For storing Geospatial data, Geometry field is used in SQL server or Oracle Spatial. I want to know is there any way where we can convert this geometry field into set of latitudes and longitudes.

I'm assuming that the data in your geometry column is expressed using a projected coordinate reference system? If so, you'll have to unproject and/or transform it into the appropriate geographic coordinate reference system first. For Google Maps, this needs to be EPSG:4326 (WGS84)
Simply converting between the geometry and geography columns via WKT or WKB as suggested by paulH will not change the type of coordinates in which your data is expressed, and SQL Server provides no in-built transformation functions. Instead, you must make use of a third-party library such as Proj.NET (http://projnet.codeplex.com) which provides both projection and datum transformation functions using 7-parameter Helmert transforms.
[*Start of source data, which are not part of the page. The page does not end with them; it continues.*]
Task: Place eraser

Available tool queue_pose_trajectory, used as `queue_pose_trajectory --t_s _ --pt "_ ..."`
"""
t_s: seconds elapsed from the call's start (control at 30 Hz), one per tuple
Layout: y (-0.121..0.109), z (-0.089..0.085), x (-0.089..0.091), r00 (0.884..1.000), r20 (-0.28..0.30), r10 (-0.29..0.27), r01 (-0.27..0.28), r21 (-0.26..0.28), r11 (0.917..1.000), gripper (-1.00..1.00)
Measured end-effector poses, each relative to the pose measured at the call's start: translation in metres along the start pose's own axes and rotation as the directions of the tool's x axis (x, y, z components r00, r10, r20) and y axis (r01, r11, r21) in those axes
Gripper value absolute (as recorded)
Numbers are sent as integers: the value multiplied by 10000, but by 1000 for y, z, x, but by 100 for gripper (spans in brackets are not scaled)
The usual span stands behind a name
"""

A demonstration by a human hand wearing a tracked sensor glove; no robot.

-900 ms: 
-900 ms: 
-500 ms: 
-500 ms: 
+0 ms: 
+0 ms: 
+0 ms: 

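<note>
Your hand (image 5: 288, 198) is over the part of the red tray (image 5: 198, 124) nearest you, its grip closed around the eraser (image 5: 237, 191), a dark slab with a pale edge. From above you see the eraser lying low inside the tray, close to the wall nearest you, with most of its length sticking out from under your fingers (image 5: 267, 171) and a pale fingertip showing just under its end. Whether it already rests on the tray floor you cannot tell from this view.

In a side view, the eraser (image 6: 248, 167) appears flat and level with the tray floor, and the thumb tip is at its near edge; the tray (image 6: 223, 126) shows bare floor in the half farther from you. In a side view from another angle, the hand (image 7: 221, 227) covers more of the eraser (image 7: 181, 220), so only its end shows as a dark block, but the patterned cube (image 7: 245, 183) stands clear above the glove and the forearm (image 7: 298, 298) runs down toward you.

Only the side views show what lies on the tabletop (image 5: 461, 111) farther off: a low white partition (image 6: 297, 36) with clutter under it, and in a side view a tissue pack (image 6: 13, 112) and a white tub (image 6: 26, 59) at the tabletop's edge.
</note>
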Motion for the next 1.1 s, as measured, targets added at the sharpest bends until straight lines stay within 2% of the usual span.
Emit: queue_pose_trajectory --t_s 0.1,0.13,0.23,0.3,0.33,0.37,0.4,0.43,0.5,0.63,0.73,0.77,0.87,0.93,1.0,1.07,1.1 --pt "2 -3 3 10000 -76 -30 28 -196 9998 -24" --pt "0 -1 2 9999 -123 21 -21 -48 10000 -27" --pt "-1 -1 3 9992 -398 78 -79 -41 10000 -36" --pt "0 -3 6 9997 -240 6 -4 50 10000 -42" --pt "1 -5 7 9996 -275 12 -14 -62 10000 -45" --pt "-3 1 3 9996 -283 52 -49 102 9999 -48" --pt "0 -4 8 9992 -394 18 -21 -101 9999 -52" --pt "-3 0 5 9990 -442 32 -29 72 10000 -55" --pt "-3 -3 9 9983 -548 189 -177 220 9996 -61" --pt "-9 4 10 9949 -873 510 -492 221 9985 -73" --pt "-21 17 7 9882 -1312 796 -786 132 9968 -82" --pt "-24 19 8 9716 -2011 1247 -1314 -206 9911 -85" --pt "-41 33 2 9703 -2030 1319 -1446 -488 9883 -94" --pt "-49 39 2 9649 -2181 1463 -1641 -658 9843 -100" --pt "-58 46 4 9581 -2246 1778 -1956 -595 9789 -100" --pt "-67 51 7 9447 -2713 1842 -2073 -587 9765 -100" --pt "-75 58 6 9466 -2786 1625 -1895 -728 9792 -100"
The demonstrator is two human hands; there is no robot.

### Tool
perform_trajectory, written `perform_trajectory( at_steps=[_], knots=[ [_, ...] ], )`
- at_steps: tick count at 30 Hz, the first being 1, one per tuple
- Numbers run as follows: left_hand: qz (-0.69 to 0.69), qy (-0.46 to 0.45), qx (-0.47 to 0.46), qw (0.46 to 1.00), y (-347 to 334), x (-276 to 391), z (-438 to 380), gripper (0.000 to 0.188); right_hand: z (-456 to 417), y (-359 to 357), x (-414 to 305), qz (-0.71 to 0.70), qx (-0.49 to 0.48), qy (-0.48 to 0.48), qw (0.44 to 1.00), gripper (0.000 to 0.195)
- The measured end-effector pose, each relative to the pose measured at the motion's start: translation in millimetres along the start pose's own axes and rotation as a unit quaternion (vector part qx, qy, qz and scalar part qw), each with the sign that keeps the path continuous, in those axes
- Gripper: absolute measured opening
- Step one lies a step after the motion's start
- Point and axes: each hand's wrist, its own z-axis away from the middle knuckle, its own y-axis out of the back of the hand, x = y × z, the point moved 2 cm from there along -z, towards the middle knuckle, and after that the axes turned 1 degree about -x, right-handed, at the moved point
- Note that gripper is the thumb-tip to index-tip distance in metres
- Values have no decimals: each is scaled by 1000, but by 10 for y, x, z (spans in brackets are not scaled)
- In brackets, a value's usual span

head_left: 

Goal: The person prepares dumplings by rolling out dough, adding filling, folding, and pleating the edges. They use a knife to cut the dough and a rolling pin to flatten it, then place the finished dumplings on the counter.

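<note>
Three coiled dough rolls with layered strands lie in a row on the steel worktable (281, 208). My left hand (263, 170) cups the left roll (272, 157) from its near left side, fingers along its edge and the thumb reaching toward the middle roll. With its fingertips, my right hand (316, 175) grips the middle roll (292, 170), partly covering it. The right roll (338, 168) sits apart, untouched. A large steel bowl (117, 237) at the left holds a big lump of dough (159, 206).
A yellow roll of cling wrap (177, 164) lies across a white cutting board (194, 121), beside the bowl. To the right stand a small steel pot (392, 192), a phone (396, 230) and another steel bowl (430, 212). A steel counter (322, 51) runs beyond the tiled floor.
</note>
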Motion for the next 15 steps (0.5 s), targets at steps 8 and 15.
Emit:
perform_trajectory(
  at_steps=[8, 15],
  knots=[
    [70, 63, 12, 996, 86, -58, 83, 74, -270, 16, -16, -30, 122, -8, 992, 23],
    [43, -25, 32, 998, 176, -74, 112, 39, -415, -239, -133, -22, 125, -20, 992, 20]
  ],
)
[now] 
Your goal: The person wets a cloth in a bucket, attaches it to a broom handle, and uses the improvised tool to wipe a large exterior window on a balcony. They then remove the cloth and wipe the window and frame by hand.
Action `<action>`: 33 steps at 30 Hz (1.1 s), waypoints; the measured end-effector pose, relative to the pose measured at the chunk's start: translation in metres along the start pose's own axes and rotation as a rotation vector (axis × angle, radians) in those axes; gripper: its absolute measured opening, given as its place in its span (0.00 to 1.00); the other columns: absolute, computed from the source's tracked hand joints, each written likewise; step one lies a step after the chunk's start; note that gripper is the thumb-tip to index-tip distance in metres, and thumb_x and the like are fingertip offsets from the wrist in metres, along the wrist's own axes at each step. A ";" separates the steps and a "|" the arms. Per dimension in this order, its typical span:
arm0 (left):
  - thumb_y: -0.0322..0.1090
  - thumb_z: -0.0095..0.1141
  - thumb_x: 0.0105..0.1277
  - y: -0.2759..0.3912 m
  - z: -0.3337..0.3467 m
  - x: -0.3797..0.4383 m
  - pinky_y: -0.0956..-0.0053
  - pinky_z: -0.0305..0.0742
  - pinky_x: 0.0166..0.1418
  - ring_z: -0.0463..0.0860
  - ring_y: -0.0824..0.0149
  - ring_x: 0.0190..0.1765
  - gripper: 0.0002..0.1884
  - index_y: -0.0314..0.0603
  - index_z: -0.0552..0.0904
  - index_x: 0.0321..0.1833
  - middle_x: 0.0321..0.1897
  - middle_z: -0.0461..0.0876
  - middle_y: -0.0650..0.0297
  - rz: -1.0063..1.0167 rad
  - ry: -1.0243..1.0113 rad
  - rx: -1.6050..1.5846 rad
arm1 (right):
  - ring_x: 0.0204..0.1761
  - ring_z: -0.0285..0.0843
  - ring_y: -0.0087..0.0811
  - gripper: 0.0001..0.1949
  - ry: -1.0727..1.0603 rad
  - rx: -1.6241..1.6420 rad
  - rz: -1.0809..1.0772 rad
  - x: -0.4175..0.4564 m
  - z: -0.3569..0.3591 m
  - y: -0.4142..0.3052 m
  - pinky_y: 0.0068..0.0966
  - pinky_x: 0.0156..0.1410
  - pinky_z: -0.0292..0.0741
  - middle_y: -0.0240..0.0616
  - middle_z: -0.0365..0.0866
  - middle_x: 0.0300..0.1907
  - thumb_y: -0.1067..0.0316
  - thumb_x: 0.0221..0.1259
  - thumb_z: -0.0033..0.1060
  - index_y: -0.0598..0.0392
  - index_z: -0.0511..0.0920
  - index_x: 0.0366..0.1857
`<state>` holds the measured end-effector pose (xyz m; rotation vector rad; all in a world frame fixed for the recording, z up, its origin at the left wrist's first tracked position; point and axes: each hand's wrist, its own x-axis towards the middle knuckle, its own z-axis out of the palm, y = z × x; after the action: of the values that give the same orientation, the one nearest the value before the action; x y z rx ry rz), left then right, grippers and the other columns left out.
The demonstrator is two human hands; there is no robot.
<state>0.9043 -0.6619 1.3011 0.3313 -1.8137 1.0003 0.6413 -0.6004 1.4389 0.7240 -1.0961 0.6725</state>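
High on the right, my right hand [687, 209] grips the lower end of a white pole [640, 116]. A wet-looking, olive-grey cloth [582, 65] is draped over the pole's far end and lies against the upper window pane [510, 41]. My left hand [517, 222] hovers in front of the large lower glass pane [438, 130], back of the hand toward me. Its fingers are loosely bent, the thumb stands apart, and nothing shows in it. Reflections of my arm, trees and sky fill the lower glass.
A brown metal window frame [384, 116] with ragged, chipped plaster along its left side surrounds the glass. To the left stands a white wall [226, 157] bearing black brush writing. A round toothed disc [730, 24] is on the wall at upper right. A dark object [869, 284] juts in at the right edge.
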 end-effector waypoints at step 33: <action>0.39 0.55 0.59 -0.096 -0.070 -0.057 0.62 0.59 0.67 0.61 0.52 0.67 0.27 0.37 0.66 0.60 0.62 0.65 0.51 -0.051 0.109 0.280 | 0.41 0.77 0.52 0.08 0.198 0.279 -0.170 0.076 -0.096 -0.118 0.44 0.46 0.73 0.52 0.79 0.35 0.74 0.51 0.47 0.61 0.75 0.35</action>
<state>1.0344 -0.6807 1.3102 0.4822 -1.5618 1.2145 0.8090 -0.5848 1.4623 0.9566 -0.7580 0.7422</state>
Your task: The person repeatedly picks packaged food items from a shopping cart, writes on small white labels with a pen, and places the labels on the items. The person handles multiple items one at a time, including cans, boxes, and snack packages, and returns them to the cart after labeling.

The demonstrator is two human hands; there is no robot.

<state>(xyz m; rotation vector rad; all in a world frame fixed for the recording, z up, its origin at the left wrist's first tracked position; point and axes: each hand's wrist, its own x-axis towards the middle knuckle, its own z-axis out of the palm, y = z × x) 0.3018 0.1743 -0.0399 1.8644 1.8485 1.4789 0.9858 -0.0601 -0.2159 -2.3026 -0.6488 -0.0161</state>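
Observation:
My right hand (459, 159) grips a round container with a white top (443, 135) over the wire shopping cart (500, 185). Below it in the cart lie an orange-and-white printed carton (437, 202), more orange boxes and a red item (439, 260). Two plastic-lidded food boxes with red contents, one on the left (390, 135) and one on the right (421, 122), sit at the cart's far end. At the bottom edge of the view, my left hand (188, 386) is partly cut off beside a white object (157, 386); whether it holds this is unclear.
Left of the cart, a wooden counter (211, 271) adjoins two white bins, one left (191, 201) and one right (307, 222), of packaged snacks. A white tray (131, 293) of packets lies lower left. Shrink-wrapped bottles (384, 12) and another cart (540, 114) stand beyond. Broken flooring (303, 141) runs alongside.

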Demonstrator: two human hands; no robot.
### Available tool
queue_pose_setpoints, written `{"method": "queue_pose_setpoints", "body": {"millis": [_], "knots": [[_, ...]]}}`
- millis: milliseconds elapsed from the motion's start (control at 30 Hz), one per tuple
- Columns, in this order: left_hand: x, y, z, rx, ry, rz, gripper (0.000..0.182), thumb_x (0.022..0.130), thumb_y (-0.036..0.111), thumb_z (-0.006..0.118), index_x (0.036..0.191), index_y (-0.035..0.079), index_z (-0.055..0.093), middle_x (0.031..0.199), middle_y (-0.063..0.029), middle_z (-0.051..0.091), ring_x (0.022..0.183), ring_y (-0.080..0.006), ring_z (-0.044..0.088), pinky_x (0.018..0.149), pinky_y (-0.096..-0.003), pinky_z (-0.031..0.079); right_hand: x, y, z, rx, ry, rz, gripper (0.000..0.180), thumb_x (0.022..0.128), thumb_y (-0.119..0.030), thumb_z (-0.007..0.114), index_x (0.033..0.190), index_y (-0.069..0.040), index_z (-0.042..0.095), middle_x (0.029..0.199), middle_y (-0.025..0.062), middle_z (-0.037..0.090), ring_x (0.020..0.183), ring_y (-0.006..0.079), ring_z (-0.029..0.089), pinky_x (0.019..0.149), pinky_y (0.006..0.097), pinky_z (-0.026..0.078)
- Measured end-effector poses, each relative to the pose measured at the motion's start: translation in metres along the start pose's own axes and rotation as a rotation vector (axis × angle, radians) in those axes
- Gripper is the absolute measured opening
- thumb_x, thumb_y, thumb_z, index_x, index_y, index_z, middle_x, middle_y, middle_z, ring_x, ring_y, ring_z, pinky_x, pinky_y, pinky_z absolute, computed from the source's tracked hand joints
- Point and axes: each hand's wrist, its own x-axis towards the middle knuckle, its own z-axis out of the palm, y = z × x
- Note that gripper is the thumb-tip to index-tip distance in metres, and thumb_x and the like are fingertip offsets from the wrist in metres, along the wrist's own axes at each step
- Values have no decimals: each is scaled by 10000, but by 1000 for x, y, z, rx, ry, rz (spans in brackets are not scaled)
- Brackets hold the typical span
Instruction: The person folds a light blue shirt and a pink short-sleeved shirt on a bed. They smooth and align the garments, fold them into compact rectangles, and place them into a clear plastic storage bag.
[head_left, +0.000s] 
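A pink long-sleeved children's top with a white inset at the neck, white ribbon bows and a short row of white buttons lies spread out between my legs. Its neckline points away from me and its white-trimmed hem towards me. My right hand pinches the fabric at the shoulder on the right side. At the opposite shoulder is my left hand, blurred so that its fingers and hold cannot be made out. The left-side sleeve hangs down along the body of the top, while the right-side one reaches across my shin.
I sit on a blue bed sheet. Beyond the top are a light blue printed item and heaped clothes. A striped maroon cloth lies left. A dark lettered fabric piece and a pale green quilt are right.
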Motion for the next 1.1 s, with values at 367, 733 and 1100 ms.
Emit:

It's relatively easy to import this library and then create a SQLCLR procedure based on it to convert data between different SRIDs.
Once you've got a column of geography coordinate data in the correct SRID, you can select the latitude/longitude coordinate values of a given point using the Lat and Long properties.

If you can convert the Geometry field to a Geography data type (this article has some examples of how to do that), then you can select GeographyValue.Lat and GeographyValue.Long.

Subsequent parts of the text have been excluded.